Careers at IREX: Build AI That Has to Be Defensible

Most AI teams optimize a metric. This one has to build something a city council, an oversight body and a court can all look at afterwards, which is a harder and more interesting constraint.

The Company

About a Hundred People, Most of Them Technical

IREX is a distributed team of roughly 100 people, more than 50 of them engineers and data scientists, with executive leadership in the United States, Andorra and the UAE and regional delivery teams across Latin America and Europe. Engineering covers back end, front end and UX, DevOps and network operations, QA and support.

The work is in production in eight countries on more than 250,000 cameras, which means the systems you build are used by police officers, transit operators and airport security on live incidents. That is a strong reason to care about false positives.

Everything runs on an open-source stack, on customers’ own hardware and IREX-authored components are available for source review or escrow.

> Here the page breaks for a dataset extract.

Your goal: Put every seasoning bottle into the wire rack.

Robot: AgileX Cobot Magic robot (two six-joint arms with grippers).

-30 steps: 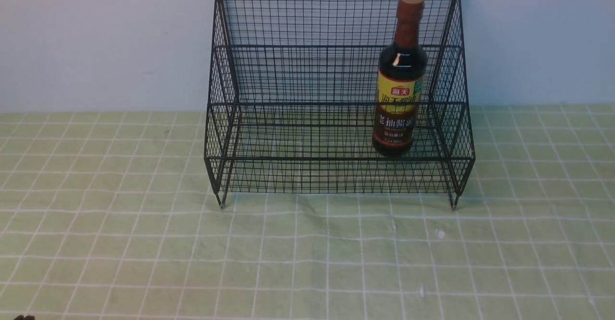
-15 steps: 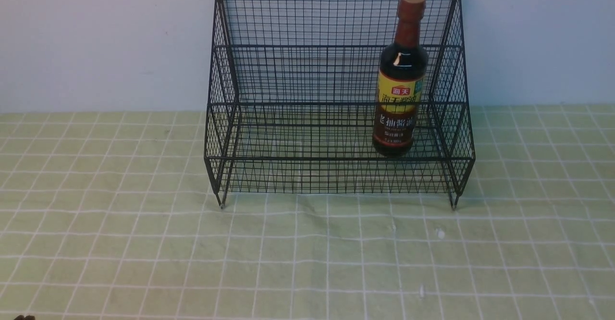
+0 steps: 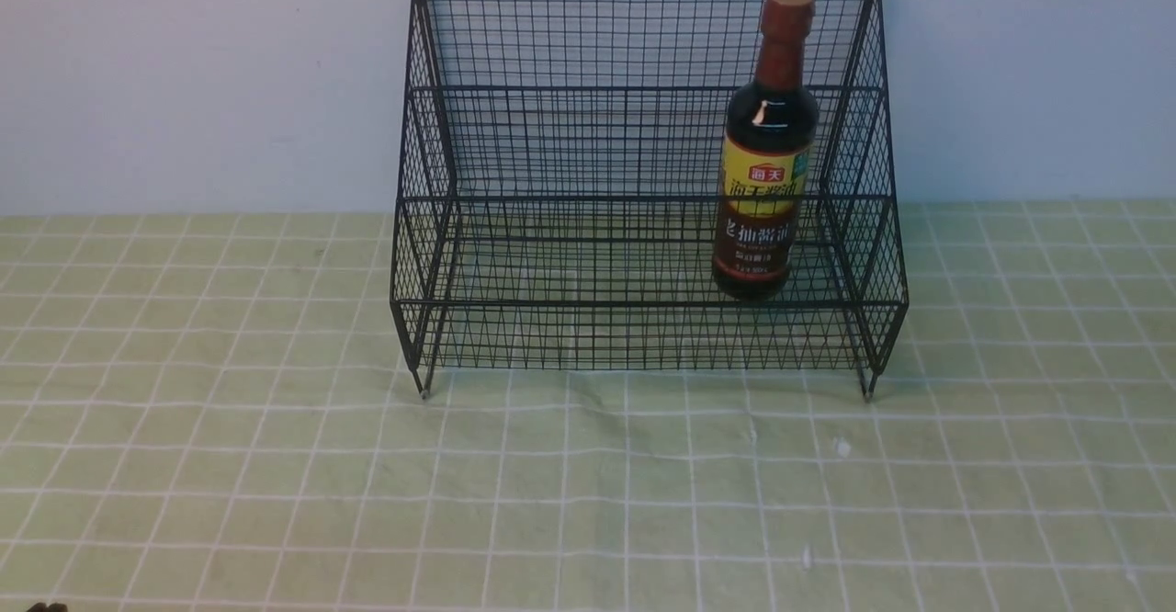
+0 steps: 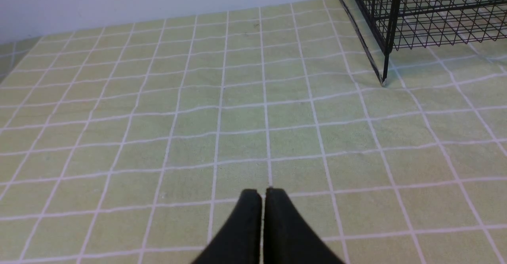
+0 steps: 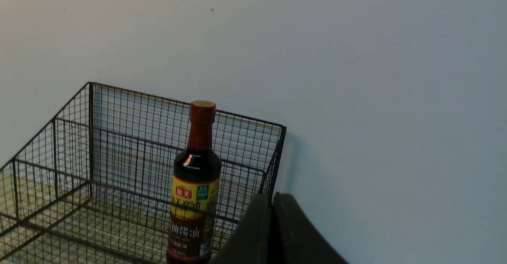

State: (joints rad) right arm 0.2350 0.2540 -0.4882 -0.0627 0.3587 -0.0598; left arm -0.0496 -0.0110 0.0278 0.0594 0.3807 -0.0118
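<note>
The left gripper hovers low over the green checked tablecloth, its black jaws pressed together on nothing, well apart from the wire rack. Inside the rack, the soy sauce bottle stands upright on the lower shelf near the right side. The right gripper is clamped shut and empty, near the rack's right end.

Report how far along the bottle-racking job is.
Done: the seasoning bottle stands upright on the lower shelf of the wire rack, at its right end. In hand: nothing; the left gripper and right gripper are shut and empty. Left: no other bottle shows on the tablecloth.
</note>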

If you dislike building things nobody outside the company can inspect, that will suit you.

Where We Hire

Functions

Engineering

Back end, front end and UX, DevOps and network operations, QA and support, on Kubernetes and an entirely open-source data plane.

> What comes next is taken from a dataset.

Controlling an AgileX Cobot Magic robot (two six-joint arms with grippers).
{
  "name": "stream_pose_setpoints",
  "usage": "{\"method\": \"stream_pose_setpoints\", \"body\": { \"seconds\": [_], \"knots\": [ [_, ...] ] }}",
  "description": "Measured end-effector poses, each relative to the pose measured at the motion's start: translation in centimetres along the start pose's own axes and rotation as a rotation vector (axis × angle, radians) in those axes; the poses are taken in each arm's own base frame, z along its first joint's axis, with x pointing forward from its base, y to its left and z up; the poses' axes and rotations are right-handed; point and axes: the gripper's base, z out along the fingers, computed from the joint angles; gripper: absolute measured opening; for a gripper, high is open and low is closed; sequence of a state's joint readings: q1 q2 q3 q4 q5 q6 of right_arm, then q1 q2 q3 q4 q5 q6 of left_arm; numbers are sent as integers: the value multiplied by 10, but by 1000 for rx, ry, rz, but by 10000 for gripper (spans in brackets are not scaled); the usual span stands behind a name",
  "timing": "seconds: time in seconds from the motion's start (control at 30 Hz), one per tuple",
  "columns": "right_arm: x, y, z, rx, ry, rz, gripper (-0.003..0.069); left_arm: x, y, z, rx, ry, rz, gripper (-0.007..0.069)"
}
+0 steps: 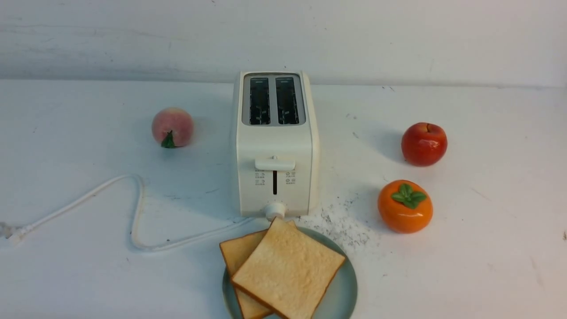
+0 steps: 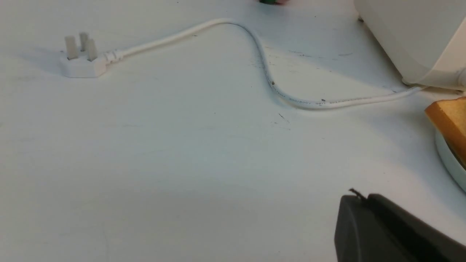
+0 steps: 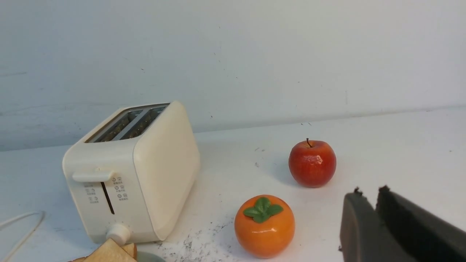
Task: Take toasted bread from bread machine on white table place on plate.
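Dark left pincer (image 2: 360, 196) clenched, dark right pincer (image 3: 371, 198) slightly parted, both empty, I judge the transfer finished: two square golden-crusted toast slices (image 1: 290, 270) overlap on the round blue-green plate (image 1: 347, 294).

Couldn't pin down the room type. I saw only a scuffed white desk (image 1: 478, 266) against a plain white wall (image 1: 376, 40). Toaster (image 1: 274, 146) and fruit hinted kitchen, but my frames showed no room fixtures to confirm it.
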State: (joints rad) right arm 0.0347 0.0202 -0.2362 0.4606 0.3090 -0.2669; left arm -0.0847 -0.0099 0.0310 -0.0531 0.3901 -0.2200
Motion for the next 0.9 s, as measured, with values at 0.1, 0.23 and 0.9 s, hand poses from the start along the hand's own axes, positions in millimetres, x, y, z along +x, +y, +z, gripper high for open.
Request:
{"method": "stream_pose_setpoints", "body": {
  "seconds": [0.1,0.23,0.9],
  "knots": [
    [0,0,0,0,0,0,72,0,0,0,0,0,0,6],
    [0,0,0,0,0,0,80,0,0,0,0,0,0,11],
    [4,-4,1,38,17,-156,105,0,0,0,0,0,1,31]
  ]
}}
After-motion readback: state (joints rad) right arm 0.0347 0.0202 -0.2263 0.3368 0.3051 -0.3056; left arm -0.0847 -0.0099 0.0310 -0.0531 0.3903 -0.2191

Machine Learning and Data Science

Computer vision, Vision-Language Models, dataset construction including synthetic environments and bias measurement.

Operations and Deployment

Solution architecture, site surveys, capacity modeling and delivery on national-scale programs.

Go to Market

Public-sector business development, pre-sales engineering, bid and proposal work and regional partnerships.

Ethics and Compliance

Governance, information security and the audit and disclosure machinery the platform is built around.

Communications

Media relations, social and video production, across a global public-sector audience.

What We Hold To

Working Here, Honestly

  • Mission first and stated plainly. The company tagline is "Everyone Deserves to Live in Safety" and the missing-persons work with child-protection organizations is the part of the portfolio that decides whether the rest of it deserves to exist.
  • Ethics is an engineering constraint, not a policy team. Narrow constraints, Case ID and the audit trail are in the architecture, which means they are in your design reviews.
  • We disclose our own limitations. Where bias exists we publish its estimated impact; where we lack a certification we say so. If that habit annoys you, this will be a poor fit.
  • Distributed and genuinely so. Leadership and delivery are spread across continents rather than one office with satellites.
  • We decline business. IREX runs background checks on prospective clients and actively declines parties it judges high-risk on data collection and security. Nobody here is asked to build for a customer the company would not defend.

Tell Us What You Would Want to Build

We are more interested in what you think is wrong with public-safety AI than in a list of frameworks.

Apply to IREX

Your message reaches the team directly. Include a link to your CV or profile and say which role, or which problem, you would want to work on.

If the form is unavailable, email [email protected].

About IREX

Common Questions

Why is this a good time to join?

Two things arrived at once. Language models made a detector cheap to build, and regulation turned accountability into a purchasing requirement: the EU AI Act, the NIST AI Risk Management Framework and the FBI CJIS Security Policy all ask an agency to show how a decision was reached. A platform already built around Case ID, an audit trail and customer-owned data starts that conversation somewhere different from one retrofitting them.

Is IREX an AI-native company, or a company that sells AI?

Both, and the second follows from the first. AI agents work across engineering, security, documentation, marketing and sales support, grounded in a version-controlled knowledge base that agents themselves maintain. Each one runs under a named human owner, tool allow-lists and human approval before anything irreversible, governed by a board-approved policy. You would be expected to work that way, not to watch it happen.

If AI makes software easy to copy, what protects IREX?

Nothing in the code, and we do not pretend otherwise. As a growing share of software is machine-generated, features and algorithms replicate in a fraction of the time they used to. What does not replicate is a deployment record across eight countries, the trust of a government buyer and an architecture an oversight body can audit. That is why the constraints are engineered into the platform rather than written into a policy.

Why build ethical AI rather than the fastest AI?

Because here they are the same decision. A deployment that cannot show a lawful basis for a search does not survive a council meeting, a court or a procurement review, and an agency asked to cover more with the staff it already has cannot afford a system it has to defend twice. Narrow constraints, the Case ID mandate and the audit trail are engineering work, and they are why deployments stay in production.

Are roles remote?

The team is distributed by default, with leadership in the United States, Andorra and the UAE and delivery teams across Latin America and Europe. Specific roles state their location and travel expectations.

What is the stack?

Entirely open source: Kubernetes, Ceph, Cassandra, Kafka, PostgreSQL, Elasticsearch and Apache Spark, with a proprietary CPU inference framework and an NVIDIA CUDA GPU pipeline for analytics. No third-party proprietary components are required.